Work required
If a line of the listing below contains the string "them", count it, then give the total by itself.

Supplied data
┄┄┄┄┄┄┄┄┄┄┄┄┄┄┄┄┄┄┄┄

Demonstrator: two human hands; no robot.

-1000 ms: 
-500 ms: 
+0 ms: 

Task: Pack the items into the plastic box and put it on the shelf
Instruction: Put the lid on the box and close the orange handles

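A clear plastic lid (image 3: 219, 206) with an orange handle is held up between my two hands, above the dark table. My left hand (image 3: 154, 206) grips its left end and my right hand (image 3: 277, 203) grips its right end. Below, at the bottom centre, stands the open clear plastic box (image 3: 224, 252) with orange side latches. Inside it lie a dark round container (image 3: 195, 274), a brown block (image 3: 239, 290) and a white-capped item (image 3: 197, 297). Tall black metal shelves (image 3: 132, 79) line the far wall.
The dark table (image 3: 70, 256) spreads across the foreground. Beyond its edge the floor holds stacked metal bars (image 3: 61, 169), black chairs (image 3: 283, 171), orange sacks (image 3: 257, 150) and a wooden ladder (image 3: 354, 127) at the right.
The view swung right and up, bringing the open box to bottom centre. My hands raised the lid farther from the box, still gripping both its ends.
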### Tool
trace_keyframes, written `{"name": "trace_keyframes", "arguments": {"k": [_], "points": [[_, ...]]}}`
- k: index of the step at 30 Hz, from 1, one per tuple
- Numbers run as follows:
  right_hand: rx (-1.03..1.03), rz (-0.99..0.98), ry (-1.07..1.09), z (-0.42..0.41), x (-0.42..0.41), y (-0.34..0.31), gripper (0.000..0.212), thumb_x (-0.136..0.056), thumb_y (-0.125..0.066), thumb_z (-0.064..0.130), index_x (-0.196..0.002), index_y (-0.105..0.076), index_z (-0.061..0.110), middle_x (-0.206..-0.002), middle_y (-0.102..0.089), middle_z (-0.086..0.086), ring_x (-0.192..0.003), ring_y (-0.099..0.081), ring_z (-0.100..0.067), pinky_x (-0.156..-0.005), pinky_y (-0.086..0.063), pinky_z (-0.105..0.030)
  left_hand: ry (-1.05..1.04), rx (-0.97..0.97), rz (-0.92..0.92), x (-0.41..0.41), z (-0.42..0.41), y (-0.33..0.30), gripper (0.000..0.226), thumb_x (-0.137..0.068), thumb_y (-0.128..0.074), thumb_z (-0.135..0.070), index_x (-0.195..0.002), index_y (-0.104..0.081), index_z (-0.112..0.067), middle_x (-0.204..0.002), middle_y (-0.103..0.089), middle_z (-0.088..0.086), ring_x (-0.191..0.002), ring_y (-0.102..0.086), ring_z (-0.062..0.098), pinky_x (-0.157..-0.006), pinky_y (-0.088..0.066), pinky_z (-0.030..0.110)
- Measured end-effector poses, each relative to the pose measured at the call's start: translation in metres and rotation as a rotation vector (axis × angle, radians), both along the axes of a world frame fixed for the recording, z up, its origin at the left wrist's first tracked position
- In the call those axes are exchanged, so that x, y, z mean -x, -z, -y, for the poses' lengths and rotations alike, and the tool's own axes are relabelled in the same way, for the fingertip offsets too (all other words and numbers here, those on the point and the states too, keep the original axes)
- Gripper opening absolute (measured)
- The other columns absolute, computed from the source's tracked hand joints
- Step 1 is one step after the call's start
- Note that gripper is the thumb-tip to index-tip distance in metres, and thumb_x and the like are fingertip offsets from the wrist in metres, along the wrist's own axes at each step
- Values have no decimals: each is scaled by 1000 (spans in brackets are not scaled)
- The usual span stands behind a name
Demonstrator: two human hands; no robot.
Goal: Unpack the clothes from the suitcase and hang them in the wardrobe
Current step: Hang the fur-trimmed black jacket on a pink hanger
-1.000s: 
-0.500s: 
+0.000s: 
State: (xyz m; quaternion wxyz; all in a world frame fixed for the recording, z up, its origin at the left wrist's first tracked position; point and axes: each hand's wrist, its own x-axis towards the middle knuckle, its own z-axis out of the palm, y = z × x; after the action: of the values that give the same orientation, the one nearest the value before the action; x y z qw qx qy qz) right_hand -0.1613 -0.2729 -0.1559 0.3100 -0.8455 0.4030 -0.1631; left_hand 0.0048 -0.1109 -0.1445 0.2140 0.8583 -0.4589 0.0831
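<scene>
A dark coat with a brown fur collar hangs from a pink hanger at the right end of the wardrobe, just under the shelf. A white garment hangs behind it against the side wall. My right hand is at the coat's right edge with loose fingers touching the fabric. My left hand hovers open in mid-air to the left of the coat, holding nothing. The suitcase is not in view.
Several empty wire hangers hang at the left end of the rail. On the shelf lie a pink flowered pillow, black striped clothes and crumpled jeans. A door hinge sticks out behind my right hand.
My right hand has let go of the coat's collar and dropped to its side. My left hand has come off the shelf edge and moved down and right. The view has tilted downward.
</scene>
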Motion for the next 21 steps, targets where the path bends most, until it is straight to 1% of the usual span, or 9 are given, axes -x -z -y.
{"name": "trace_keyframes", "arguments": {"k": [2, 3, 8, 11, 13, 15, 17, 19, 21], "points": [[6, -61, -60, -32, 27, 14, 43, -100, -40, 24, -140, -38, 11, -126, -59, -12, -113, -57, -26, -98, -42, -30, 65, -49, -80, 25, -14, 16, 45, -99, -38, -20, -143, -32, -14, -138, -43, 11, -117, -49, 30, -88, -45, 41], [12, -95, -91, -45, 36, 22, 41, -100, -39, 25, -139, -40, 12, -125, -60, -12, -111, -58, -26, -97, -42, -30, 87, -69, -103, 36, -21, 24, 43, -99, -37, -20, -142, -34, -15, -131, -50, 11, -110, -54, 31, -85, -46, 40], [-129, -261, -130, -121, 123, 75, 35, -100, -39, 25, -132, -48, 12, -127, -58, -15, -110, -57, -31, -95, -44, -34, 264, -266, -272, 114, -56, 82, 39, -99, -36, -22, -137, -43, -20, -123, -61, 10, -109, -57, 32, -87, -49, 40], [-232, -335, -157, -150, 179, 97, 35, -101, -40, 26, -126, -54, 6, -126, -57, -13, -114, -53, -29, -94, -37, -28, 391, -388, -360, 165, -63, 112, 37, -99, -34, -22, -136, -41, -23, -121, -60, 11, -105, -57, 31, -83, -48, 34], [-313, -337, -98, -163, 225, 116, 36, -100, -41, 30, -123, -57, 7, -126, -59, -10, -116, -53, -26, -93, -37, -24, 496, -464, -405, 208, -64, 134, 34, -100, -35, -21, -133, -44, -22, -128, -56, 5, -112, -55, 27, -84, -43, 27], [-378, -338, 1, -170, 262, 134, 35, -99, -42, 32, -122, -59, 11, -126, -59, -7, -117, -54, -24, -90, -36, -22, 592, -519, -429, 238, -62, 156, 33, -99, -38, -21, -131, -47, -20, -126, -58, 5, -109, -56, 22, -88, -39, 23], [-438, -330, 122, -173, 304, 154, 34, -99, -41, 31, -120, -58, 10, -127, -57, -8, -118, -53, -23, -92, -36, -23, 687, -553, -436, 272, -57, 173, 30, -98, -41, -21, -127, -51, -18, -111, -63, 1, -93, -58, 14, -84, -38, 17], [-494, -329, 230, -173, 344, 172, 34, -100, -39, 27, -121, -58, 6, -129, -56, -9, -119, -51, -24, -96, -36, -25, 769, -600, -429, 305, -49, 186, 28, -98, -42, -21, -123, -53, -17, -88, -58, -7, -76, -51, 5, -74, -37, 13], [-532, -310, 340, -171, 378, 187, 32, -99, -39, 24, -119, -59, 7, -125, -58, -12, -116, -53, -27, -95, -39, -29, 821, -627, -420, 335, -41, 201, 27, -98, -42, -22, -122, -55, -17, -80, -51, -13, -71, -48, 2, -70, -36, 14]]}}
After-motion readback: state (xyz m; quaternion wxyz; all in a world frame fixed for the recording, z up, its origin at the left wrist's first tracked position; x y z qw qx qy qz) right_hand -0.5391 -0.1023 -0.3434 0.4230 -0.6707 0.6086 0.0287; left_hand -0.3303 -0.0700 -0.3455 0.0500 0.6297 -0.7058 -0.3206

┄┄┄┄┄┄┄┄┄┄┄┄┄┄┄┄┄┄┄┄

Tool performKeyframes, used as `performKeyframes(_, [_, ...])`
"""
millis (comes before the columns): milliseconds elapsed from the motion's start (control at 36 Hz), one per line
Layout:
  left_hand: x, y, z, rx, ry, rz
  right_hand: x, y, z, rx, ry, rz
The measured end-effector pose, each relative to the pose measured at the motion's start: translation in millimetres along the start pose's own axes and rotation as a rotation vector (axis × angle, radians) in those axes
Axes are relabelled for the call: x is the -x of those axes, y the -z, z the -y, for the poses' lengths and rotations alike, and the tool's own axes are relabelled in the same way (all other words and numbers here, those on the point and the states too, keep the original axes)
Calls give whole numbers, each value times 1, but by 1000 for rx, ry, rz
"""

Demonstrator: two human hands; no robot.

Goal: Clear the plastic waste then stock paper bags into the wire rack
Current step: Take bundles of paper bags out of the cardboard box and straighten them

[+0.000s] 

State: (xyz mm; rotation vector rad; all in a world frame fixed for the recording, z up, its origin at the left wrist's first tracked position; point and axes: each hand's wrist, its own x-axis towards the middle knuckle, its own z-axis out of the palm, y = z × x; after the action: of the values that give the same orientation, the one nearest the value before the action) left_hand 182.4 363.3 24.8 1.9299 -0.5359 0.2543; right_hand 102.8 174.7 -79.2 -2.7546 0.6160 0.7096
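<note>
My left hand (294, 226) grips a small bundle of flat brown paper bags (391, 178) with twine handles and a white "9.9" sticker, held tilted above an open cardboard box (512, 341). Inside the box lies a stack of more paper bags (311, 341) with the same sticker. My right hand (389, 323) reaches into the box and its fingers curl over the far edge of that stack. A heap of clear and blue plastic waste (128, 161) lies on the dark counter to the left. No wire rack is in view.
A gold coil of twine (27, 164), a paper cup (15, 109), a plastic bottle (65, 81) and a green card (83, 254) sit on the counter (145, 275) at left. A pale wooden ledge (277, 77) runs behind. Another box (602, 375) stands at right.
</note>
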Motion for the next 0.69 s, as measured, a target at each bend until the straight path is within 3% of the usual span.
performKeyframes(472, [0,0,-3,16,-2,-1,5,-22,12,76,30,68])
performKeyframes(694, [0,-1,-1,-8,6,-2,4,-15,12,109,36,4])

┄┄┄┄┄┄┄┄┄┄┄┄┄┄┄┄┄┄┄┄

Answer box
2